Endocrine Abstracts (2003) 6 P25

Testosterone-Induced Vasodilatation Of Isolated Human Mesenteric Resistance Arteries Is Independent Of The Vascular Endothelium

RD Jones1, KO Rowell1, PJ Pugh2, AJ Shorthouse3, IJ Adam3, KS Channer2 & TH Jones1,4


1Academic Unit of Endocrinology, University of Sheffield, Sheffield, UK; 2Department of Cardiology, Royal Hallamshire Hospital, Sheffield, UK; 3Directorate of General Surgery, Royal Hallamshire Hospital, Sheffield, UK; 4Centre for Diabetes & Endocrinology, Barnsley District General Hospital, Barnsley, UK.
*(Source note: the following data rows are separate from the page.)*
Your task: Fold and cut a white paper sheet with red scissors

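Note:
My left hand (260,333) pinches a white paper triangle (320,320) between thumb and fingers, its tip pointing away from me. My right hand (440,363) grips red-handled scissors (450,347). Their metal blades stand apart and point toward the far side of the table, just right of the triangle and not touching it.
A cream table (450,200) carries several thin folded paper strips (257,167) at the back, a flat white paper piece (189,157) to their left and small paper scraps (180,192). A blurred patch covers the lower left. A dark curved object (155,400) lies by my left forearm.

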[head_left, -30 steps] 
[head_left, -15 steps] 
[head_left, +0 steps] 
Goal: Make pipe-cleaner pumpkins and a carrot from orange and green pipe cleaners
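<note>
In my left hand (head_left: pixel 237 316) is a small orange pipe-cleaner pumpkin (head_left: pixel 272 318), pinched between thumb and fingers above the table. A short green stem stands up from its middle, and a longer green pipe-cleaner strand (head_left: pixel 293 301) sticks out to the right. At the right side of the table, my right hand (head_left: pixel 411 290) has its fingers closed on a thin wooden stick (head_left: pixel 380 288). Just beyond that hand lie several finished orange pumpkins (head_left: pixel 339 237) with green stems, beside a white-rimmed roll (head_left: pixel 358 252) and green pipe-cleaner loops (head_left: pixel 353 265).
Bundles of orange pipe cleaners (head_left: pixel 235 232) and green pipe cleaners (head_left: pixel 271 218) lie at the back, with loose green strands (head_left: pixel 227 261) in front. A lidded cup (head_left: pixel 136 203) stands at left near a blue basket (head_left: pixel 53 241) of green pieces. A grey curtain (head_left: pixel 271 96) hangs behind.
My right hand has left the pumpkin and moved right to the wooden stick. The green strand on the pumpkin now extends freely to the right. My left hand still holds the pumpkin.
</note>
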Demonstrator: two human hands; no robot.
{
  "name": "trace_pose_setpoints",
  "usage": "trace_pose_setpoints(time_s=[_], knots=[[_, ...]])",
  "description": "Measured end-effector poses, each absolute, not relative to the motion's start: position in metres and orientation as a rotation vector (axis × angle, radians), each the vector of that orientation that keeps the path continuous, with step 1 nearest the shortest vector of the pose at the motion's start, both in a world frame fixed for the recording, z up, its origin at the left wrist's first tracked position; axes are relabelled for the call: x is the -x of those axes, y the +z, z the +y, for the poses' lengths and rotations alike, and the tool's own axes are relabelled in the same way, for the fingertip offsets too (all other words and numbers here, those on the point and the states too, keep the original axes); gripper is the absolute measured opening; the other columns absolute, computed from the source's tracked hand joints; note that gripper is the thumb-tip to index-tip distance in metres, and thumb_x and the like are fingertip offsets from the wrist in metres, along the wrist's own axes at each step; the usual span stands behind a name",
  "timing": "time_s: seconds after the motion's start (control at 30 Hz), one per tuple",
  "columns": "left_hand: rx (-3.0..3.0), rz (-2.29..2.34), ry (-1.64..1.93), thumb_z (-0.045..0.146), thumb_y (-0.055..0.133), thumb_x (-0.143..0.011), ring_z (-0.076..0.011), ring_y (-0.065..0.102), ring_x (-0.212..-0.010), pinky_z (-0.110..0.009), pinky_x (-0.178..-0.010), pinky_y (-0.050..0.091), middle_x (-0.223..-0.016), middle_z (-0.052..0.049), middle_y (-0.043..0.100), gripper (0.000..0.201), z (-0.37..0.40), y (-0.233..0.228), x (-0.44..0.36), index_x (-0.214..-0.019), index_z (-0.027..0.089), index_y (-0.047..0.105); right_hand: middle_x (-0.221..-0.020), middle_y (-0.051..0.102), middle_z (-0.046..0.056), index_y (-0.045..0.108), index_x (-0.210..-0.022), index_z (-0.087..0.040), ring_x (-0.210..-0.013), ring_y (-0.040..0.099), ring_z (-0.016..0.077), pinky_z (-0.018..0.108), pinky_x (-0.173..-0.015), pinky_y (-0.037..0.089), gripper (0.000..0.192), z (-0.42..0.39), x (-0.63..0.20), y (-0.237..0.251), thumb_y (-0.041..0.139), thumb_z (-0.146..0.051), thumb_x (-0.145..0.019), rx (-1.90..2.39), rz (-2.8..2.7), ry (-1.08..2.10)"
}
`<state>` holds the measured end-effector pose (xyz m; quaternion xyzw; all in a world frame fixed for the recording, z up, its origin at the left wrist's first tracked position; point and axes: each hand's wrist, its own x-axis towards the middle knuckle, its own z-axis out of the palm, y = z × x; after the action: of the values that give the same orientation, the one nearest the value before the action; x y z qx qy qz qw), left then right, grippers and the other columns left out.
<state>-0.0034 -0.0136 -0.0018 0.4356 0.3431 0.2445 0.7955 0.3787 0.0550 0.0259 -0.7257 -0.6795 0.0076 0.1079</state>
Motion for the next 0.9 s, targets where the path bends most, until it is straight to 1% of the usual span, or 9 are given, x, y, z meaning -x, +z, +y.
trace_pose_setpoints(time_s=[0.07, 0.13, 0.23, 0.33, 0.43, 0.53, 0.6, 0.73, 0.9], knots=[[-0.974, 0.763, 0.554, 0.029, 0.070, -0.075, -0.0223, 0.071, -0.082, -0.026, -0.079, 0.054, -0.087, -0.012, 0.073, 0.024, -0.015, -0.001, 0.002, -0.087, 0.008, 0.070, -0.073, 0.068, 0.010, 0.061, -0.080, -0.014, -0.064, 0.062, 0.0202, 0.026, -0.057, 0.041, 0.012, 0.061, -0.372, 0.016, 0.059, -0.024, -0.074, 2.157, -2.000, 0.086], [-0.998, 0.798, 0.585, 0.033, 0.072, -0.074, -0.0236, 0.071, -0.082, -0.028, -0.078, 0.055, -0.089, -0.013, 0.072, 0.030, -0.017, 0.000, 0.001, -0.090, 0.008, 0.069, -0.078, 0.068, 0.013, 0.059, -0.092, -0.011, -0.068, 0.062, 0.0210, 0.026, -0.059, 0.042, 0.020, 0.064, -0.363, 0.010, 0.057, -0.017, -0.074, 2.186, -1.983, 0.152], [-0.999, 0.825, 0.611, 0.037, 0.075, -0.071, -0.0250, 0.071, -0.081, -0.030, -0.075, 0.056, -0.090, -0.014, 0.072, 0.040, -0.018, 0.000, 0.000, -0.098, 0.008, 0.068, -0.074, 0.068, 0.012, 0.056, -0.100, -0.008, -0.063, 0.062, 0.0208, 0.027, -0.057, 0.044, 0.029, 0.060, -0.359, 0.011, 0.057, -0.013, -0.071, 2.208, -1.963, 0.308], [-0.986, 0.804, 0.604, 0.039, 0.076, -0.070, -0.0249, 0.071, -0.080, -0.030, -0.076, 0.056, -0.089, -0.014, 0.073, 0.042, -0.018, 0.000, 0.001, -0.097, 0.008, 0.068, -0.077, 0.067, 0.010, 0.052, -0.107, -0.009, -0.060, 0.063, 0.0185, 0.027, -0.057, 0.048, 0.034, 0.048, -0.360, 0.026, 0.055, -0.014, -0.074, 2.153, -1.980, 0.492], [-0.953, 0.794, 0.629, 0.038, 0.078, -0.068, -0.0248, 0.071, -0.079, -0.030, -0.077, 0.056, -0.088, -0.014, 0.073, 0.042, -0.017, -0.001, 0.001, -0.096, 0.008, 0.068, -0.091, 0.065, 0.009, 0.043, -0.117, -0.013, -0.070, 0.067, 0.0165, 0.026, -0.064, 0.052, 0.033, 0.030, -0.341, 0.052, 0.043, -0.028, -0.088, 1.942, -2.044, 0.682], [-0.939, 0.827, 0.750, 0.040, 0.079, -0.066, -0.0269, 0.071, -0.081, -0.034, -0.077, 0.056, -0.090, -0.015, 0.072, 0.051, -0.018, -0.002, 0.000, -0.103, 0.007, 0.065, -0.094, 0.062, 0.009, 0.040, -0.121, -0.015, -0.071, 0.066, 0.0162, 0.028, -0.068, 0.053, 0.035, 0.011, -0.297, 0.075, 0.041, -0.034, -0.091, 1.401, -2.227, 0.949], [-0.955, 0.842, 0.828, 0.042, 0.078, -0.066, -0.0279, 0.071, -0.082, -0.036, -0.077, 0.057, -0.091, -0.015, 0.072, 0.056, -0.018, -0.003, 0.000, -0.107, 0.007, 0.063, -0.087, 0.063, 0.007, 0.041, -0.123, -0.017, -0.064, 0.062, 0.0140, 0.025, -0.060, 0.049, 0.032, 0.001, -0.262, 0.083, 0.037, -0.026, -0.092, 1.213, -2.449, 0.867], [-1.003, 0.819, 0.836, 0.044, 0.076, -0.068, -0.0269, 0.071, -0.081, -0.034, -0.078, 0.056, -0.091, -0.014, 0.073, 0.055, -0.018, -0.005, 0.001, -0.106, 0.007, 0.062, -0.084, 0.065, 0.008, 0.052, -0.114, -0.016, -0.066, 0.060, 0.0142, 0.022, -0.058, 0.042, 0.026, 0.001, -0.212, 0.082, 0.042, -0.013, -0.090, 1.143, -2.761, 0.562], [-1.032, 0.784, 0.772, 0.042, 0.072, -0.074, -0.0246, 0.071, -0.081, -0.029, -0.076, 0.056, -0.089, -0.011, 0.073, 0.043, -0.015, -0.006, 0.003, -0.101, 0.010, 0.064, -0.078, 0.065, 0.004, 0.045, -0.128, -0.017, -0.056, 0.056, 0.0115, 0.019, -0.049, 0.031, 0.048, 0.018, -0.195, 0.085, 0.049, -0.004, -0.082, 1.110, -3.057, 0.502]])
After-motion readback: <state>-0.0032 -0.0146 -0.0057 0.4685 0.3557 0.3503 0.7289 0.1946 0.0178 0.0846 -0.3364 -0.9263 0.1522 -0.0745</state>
Testosterone improves symptoms and exercise capacity in men with heart failure (Pugh et al., Heart, 2003, In Press), and has been demonstrated to lower peripheral vascular resistance in such individuals (Pugh et al., Eur.Heart J. 2003, 24, 909-15), consistent with a systemic vasodilatory activity. The vasodilatory mechanism of testosterone has yet to be investigated in the systemic vasculature. Mesenteric tissue was obtained from male patients (n=14, age=70+2), undergoing gastrointestinal surgery for removal of bowel cancer, who gave full informed consent. Mesenteric resistance arteries (n=28) were subsequently dissected, and the endothelium removed from half of the vessels (n=14, diameter=376+23um), by gently rubbing the intra-luminal surface. These and the endothelial intact vessels (n=14, diameter=393+31um) were then loaded in a wire myograph at a tension equivalent to 97.1+1.6mmHg, and maintained in oxygenated physiological saline at 37oC , pH 7.4. Vessel viability and reproducibility was confirmed by repeat exposure to potassium chloride (KCl, 70mM). Endothelial integrity was assessed by exposure to acetylcholine (ACh, 1uM) following preconstriction with noradrenaline (NA, 10uM). Vessels were then exposed to KCl (0.1-100mM) followed by cumulative additions of testosterone (1nM-100uM) or ethanol vehicle. Vessels were washed and then re-exposed to KCl followed by the alternative agent. Endothelial denudation was confirmed in the rubbed vessels by abolition of dilatation to ACh (Emax = 17.7+6.8%) compared to control vessels (Emax = -44.4+6.3%, P<0.0001). Denuded vessels also exhibited lower vasoconstriction to KCl; Emax = 3.49+0.69mN compared to 13.8+2.1mN, P<0.001. Vasodilatation to testosterone occurred at concentrations greater than 3uM and was statistically similar in both groups; Emax = -88.2+8.3% compared to -95.1+8.1%. Ethanol vehicle had no vasodilatory efficacy. Testosterone-induced vasodilatation, which may contribute to the clinical benefits offered by testosterone therapy to men with heart failure, is not mediated via endothelial-derived dilators.